Instructions for the task> Restrict the output to the lines below starting at the one that contains "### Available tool" and ending at the one that contains "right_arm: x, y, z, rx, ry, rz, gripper", and restate them word for word, both ends included.

** Information shown follows **

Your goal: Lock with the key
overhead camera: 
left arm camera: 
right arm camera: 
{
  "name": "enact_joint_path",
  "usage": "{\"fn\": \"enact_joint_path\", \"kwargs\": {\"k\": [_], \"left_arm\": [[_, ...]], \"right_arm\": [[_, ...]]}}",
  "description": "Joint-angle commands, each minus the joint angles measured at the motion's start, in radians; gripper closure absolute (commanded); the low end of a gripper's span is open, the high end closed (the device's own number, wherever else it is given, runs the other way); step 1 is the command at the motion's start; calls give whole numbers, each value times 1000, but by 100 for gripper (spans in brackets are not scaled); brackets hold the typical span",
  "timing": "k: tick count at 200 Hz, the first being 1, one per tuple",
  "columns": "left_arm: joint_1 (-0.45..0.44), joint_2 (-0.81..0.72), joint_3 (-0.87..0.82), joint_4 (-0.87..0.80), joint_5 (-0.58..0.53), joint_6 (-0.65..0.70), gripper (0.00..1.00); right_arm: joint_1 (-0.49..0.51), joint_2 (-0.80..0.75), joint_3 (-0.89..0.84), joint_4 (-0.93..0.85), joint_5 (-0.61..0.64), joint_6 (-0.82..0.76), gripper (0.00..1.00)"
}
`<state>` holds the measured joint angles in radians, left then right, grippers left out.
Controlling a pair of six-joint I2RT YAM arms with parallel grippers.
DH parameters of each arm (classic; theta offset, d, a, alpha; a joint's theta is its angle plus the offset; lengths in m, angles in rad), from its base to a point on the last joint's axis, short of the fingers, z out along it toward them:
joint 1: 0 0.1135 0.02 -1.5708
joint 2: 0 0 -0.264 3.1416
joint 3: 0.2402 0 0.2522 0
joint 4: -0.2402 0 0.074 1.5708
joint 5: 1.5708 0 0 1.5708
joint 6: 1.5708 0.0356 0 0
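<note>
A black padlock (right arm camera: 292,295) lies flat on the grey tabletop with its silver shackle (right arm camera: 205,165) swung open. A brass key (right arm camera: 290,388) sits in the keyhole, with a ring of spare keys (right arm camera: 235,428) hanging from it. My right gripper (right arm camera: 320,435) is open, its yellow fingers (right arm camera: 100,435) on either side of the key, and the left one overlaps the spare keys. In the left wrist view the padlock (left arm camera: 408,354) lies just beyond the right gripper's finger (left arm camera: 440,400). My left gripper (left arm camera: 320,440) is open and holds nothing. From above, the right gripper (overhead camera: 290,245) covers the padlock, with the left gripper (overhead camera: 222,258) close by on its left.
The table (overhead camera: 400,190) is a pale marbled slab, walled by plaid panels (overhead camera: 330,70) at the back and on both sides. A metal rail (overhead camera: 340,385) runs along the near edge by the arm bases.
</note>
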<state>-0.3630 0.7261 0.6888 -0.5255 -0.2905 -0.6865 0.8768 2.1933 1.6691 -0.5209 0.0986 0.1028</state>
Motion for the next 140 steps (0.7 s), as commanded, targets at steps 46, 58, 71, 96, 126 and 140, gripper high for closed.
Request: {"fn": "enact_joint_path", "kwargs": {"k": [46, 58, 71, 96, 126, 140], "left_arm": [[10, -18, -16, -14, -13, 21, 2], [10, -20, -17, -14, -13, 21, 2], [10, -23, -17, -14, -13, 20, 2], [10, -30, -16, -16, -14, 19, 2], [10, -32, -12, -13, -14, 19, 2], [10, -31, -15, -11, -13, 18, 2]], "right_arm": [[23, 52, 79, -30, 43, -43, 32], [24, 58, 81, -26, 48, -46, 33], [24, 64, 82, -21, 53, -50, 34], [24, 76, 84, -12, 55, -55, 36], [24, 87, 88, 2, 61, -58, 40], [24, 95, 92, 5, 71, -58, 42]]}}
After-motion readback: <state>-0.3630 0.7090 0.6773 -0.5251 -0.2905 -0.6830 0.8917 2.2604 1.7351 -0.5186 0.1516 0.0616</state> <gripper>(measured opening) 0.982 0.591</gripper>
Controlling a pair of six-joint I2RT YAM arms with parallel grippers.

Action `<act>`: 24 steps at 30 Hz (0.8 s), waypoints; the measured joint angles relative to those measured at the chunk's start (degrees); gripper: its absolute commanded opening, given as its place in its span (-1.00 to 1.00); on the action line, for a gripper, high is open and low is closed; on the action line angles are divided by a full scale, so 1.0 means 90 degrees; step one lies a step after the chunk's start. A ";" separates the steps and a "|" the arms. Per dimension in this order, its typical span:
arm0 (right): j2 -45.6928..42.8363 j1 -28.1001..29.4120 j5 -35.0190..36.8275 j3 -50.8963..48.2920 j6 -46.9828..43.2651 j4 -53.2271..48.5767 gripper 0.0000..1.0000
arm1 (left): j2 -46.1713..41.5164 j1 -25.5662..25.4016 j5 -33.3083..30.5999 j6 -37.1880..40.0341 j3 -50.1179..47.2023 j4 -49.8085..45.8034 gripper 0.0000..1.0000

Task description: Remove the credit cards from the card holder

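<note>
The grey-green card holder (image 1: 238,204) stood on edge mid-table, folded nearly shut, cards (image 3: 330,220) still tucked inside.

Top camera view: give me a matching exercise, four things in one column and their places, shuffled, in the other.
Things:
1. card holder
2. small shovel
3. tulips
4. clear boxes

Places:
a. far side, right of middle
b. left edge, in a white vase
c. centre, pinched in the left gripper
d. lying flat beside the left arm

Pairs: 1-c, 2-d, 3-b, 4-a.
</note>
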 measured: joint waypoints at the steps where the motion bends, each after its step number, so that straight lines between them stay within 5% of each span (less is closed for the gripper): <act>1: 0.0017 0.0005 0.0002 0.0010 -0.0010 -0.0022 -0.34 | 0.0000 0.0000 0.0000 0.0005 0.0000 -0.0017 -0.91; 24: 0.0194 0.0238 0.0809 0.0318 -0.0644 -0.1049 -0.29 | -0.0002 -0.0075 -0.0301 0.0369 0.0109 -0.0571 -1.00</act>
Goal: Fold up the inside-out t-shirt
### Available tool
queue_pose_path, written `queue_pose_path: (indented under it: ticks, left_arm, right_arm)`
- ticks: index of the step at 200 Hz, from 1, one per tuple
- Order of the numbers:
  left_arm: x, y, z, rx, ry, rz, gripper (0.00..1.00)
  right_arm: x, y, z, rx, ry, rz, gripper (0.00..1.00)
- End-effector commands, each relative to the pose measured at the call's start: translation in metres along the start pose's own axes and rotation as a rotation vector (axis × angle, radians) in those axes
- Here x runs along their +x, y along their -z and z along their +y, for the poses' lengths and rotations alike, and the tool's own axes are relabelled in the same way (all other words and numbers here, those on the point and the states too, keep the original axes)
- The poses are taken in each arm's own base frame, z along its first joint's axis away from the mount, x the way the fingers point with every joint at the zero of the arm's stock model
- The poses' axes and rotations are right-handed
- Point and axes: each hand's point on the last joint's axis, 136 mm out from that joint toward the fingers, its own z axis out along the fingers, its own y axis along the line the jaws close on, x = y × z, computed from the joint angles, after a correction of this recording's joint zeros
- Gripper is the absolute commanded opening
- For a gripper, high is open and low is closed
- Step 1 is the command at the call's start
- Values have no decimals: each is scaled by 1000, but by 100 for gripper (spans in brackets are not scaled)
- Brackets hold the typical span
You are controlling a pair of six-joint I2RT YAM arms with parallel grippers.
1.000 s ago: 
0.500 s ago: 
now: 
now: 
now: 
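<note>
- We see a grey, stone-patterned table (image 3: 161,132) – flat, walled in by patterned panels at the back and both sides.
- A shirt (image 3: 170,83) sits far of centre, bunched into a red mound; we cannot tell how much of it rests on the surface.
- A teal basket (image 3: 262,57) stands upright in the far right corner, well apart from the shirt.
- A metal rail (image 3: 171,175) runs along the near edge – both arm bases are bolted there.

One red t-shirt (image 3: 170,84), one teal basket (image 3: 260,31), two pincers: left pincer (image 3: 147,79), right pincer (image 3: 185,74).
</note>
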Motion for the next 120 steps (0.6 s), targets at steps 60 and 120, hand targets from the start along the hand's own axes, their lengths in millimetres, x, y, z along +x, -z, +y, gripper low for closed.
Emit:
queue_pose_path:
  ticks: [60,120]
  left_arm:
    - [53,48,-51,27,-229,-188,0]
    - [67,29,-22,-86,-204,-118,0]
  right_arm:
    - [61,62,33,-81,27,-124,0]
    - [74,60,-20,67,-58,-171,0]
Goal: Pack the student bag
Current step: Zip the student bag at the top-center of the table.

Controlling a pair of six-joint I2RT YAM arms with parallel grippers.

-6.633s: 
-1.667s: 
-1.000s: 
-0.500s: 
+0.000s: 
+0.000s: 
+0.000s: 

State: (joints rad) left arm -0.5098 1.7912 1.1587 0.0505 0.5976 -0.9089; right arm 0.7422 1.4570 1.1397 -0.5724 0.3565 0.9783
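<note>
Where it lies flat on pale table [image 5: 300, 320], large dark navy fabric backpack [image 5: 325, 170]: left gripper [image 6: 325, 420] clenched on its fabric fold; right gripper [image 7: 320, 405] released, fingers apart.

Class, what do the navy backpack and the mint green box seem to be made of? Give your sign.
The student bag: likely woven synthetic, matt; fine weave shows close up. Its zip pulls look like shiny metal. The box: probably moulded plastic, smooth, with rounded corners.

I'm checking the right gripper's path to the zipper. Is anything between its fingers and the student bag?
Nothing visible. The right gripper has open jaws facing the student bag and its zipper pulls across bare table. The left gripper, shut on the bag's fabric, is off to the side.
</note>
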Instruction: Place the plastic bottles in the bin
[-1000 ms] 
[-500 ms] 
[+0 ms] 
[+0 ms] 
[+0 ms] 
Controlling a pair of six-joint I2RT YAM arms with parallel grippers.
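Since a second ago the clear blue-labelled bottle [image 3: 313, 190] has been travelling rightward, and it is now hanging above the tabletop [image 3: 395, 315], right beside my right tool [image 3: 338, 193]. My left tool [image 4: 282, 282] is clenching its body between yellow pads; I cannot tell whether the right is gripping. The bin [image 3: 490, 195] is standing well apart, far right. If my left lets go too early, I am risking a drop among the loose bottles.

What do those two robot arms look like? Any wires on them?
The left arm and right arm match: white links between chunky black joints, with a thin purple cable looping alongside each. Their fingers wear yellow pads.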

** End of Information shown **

Task solution>
### Available tool
queue_pose_path, written `queue_pose_path: (indented under it: ticks, left_arm, right_arm)`
- ticks: index of the step at 200 Hz, from 1, one per tuple
- Order of the numbers:
  left_arm: x, y, z, rx, ry, rz, gripper (0.00..1.00)
  right_arm: x, y, z, rx, ry, rz, gripper (0.00..1.00)

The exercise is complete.